From the data that follows, copy every line with the string "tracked".

--- DATASET RECORDS Enclosed Below ---

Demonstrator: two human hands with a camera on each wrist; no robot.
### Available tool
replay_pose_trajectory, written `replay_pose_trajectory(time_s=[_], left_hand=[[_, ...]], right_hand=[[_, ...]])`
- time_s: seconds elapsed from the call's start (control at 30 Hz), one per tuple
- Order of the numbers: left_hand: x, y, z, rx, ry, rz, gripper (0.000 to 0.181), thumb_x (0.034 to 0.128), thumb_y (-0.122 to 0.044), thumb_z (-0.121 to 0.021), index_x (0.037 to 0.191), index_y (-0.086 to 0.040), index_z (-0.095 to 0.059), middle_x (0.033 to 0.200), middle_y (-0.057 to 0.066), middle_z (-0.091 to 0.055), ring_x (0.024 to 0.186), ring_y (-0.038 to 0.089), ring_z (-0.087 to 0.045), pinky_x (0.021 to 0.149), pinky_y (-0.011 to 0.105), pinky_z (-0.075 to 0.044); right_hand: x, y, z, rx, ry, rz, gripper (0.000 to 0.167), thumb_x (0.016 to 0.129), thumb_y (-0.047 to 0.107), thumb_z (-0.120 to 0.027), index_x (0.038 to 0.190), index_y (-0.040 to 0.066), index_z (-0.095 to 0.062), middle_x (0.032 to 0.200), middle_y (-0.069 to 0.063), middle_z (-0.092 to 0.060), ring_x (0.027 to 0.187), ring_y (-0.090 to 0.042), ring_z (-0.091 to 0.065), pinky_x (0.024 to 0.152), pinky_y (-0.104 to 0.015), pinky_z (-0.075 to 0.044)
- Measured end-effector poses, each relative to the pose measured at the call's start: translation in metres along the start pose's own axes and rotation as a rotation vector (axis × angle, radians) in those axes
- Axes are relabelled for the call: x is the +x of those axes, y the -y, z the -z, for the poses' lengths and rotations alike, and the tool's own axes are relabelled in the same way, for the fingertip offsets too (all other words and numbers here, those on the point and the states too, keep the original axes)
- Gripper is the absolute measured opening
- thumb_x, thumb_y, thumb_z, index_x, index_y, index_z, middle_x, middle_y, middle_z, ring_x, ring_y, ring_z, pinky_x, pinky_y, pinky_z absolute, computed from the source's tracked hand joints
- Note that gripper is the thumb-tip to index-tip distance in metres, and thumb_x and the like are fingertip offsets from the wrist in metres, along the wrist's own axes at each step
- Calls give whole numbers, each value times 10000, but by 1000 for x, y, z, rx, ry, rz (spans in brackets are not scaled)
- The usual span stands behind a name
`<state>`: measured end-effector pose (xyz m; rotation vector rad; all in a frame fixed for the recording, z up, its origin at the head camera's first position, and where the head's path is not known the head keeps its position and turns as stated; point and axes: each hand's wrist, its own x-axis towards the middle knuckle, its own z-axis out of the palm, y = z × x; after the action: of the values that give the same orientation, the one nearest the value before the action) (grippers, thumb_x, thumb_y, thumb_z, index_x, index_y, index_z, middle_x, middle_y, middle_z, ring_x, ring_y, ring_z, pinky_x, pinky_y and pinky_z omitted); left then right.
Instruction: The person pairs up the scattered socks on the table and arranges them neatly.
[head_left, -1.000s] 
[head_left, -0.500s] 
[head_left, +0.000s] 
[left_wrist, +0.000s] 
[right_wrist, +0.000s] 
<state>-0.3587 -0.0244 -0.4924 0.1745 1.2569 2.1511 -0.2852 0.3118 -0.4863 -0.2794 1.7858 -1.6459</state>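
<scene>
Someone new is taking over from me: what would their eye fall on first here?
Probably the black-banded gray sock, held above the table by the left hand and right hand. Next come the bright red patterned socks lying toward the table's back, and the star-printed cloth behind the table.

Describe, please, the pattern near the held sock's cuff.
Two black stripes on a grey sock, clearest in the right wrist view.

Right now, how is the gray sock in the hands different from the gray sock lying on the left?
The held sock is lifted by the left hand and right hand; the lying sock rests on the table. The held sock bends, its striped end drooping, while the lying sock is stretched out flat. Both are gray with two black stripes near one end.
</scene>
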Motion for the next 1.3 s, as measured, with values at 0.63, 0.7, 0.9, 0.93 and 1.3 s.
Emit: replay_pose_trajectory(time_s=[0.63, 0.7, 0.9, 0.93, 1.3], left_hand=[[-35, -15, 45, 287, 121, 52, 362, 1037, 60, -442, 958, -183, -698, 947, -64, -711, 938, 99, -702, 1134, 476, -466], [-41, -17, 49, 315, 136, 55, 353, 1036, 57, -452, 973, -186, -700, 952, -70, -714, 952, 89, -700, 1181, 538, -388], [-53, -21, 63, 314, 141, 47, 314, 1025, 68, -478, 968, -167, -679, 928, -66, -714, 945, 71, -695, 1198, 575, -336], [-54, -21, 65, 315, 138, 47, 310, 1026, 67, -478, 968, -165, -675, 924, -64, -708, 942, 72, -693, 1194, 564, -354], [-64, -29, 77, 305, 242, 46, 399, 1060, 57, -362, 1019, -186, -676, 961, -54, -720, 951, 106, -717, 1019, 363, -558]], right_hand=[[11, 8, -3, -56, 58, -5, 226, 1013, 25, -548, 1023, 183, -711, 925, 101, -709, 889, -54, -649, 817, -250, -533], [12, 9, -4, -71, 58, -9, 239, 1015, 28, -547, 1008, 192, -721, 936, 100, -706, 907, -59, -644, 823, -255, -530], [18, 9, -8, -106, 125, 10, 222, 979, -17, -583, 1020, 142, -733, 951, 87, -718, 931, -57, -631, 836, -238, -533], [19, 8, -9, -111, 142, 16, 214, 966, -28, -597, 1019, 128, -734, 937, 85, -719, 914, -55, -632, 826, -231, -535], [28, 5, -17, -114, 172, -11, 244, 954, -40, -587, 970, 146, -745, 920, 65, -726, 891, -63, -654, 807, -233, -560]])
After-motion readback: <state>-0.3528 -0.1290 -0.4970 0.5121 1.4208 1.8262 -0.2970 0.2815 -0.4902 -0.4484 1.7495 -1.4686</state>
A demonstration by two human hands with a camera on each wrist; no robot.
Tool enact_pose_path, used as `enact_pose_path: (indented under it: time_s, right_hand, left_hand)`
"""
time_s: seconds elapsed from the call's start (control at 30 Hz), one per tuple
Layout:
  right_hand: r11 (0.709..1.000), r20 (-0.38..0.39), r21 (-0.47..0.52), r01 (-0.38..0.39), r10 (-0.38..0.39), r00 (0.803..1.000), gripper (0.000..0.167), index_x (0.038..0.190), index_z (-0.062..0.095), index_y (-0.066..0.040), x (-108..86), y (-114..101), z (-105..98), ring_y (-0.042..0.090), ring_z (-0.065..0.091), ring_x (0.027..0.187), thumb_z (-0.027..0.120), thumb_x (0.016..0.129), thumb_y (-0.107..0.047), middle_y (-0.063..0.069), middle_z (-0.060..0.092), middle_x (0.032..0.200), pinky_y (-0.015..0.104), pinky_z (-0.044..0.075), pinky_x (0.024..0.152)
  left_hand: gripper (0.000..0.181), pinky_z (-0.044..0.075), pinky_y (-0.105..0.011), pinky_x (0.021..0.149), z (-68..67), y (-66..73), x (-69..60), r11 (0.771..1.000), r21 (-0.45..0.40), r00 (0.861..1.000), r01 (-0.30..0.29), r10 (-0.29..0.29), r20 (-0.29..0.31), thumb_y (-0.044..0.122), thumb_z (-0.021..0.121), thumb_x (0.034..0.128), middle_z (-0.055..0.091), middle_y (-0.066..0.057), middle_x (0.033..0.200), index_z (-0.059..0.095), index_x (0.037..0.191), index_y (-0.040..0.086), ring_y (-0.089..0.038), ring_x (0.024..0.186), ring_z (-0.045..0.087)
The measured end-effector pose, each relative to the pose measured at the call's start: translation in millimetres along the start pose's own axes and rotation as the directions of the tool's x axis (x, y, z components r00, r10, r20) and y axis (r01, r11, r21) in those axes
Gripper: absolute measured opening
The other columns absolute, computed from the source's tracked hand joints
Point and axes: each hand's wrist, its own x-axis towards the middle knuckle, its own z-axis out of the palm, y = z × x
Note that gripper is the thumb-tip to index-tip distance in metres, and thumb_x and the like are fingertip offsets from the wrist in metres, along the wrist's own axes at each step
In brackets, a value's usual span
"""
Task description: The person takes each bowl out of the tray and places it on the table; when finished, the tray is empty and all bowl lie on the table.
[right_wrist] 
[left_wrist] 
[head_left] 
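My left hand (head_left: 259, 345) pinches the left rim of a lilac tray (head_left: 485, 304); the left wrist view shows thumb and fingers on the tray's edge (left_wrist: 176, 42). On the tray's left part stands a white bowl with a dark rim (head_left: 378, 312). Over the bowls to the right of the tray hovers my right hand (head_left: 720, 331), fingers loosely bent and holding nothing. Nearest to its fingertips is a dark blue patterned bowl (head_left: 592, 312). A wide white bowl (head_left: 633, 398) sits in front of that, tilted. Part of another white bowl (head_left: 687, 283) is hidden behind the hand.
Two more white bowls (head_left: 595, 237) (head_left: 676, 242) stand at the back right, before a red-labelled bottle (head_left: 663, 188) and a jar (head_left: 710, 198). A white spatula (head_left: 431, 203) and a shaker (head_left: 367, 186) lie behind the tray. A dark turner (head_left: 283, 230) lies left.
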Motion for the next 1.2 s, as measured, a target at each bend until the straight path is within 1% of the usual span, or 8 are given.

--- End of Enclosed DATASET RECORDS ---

EXERCISE SOLUTION:
- thumb_x, thumb_y, thumb_z, index_x, index_y, index_z, middle_x, middle_y, middle_z, ring_x, ring_y, ring_z, pinky_x, pinky_y, pinky_z absolute, computed from the source's tracked hand joints
The other columns absolute, computed from the source's tracked hand joints

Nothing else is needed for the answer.